Лида вернулась с бутылкой, в другой руке скрещивались хрустальные ножки. Поставила бокалы.
– Я думал, у нас как в Эмиратах. Отрубают голову за каплю алкоголя.
– Оно безалкогольное. Раз уж разговор такой зашел.
Чокнулись, выпили.
– Ну. Мне двадцать, – пригласила к продолжению Лида.
– И вот тебя клеит мужик, которому, извини, уже так прямо шестьдесят.
– Шеф твой опять, что ли, закрутил? Вроде давно по бабам не бегал. Я думала, он прекратил совсем.
– Ну ты что! Такое пожизненно. Как алкоголизм.
– Давно о его романах слышно не было.
– Он с тех пор просто стал лучше заметать следы. Лид, ну не суть. Я сказал «Борис», просто чтобы ты представляла общие вводные. Внешность, деньги и так далее.
– Ну Борис нормальный. Что?.. Не категорически противный, я хочу сказать. Можно и влюбиться. Тем более деньги, знаешь. Можно отрицать сколько угодно, но это украшает.
– Свинья ты, Лида.
– Мне двадцать лет!
– Но он же понимает, что без денег она бы вряд ли на него запала.
– И что?
– Ну я бы сказал: очень даже что.
– Не деньги ведь нужны. Как правило. Если там не совсем уж прямо купи-продай…
– Нет, не похоже.
– Нужен покой. В сущности, что там его дает – крутые бицепсы, крутые мозги или крутые деньги, это как раз не очень важно… Конечно, есть девочки, которым нужны крутые ощущения, но от таких мальчики, по-моему, бегают. Очень даже можно полюбить человека за покой, который он тебе дарит.
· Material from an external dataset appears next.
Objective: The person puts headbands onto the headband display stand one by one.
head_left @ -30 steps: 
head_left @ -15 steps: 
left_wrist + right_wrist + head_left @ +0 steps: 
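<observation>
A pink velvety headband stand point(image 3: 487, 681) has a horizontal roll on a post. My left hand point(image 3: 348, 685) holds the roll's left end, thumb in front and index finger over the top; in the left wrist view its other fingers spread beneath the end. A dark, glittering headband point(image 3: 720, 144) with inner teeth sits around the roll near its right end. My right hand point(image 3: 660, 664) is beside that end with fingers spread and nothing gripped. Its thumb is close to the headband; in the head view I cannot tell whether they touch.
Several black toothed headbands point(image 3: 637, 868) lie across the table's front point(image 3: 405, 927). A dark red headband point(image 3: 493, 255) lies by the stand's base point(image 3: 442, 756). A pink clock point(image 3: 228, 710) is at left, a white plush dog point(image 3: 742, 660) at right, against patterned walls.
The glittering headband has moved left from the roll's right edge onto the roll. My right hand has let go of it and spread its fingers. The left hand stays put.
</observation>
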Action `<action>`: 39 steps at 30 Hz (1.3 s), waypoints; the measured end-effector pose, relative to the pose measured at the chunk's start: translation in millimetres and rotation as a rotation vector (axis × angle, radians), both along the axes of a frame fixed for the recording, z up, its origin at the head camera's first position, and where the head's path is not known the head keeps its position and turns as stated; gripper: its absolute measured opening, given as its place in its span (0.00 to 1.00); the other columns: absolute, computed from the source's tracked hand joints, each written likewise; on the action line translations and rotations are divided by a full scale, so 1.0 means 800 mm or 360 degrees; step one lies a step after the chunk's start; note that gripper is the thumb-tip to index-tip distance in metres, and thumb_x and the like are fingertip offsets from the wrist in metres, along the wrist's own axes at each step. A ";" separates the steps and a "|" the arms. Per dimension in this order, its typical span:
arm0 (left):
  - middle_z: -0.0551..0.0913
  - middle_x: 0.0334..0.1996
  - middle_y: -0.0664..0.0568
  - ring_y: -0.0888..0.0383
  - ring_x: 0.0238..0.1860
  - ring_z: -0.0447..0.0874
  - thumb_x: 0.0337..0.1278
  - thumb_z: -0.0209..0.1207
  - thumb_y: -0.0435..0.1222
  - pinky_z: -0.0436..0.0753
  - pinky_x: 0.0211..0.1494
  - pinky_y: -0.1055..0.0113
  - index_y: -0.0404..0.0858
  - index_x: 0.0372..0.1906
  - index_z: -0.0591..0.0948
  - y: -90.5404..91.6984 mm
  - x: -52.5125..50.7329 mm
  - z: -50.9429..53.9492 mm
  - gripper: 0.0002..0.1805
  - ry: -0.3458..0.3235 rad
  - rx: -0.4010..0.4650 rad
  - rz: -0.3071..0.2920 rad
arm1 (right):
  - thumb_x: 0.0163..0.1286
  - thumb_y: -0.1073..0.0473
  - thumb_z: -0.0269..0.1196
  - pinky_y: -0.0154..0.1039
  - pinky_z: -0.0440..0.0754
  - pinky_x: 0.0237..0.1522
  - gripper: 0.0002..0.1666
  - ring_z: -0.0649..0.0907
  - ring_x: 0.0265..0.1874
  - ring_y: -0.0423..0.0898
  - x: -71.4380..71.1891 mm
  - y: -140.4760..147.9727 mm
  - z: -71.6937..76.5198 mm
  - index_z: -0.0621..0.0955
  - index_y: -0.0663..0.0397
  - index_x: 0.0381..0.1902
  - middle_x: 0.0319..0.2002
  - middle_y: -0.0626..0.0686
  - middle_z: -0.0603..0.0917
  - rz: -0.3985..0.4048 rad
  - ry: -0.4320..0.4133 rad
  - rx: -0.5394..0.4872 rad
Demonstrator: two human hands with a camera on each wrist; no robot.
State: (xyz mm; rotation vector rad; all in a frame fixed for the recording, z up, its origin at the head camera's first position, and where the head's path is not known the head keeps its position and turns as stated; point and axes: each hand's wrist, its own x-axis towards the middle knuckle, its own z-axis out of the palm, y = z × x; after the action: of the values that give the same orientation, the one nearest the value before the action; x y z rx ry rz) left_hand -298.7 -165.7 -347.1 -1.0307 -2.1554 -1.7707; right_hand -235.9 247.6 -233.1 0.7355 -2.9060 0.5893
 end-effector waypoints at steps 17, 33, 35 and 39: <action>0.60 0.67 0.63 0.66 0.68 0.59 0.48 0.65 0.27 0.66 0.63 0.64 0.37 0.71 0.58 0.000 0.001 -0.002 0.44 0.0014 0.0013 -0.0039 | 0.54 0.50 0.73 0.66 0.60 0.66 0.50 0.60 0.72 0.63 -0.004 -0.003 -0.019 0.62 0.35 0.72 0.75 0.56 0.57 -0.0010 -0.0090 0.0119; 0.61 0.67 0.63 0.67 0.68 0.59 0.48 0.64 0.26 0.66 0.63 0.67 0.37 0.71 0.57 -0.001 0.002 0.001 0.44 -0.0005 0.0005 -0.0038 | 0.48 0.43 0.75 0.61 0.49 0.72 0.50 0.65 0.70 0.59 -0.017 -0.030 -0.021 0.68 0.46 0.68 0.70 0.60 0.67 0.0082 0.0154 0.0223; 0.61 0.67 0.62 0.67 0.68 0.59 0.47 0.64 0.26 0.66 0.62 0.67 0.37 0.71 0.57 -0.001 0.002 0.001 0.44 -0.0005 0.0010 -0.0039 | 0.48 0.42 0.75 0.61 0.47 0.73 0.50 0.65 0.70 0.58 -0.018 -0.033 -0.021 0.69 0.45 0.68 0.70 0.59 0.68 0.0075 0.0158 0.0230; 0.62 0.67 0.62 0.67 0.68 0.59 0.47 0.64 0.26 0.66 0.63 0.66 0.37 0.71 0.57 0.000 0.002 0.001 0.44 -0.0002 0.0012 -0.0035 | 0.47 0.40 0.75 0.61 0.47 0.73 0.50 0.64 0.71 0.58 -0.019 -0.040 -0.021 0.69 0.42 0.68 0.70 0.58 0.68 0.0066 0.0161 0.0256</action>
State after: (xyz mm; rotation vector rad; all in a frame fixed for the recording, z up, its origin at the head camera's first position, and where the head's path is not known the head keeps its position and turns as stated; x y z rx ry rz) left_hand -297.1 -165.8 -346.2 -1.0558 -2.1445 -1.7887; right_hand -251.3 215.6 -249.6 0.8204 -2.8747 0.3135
– Да, но ведь факт остается фактом: он платит.
– Ну а почему ты думаешь, что ему это не нравится?
– Мне бы не понравилось, наверное.
– Но тебе же нравится, что у меня есть вот это все. Эта квартира, эти шмотки, что понадобились процедуры в «Потомках», их мы тоже можем себе позволить. Спроси себя… Ну вот и он. Он просто рад, что может. Вот и все.
– Не знаю.
– Я тоже не знаю, – призналась Лида. – Нам пока не шестьдесят. Тютчев писал. «На склоне наших дней нежней мы любим и суеверней». Больше не знаю.
– Последняя гастроль типа? Мне-то казалось, наоборот, к шестидесяти уже ничему и никому не удивляешься. Уже все видел. Всех, извини, переебал. Скучно. Ну не то что прям скучно. А лень возиться. Неохота вот это все… Другие интересы.
– Не совсем так, – задумалась Лида. – Знаешь, мне кажется, взрослому человеку сначала просто жалко юного: юность же, в сущности, очень дурацкая. Нелепая. Не дай бог снова двадцать. А потом уж само туда сползло… Ну типа по схеме служебного романа. Сначала и в мыслях не было, а потом оно само.
Петр только вскинул брови, принялся изучать рубиновые огоньки в бокале.
– Ну? Я тебе помогла? Утешила?
– Помогла… А по вкусу – простой виноградный сок.
За разговором бутылку все же прикончили.
Хотя вино было пустышкой – просто сок, разлитый в винную бутылку с винной этикеткой, – заснул Петр, как после перепоя. Свалился камнем на самое дно. Уже в следующий миг тьма была лесной. С просветами вверху.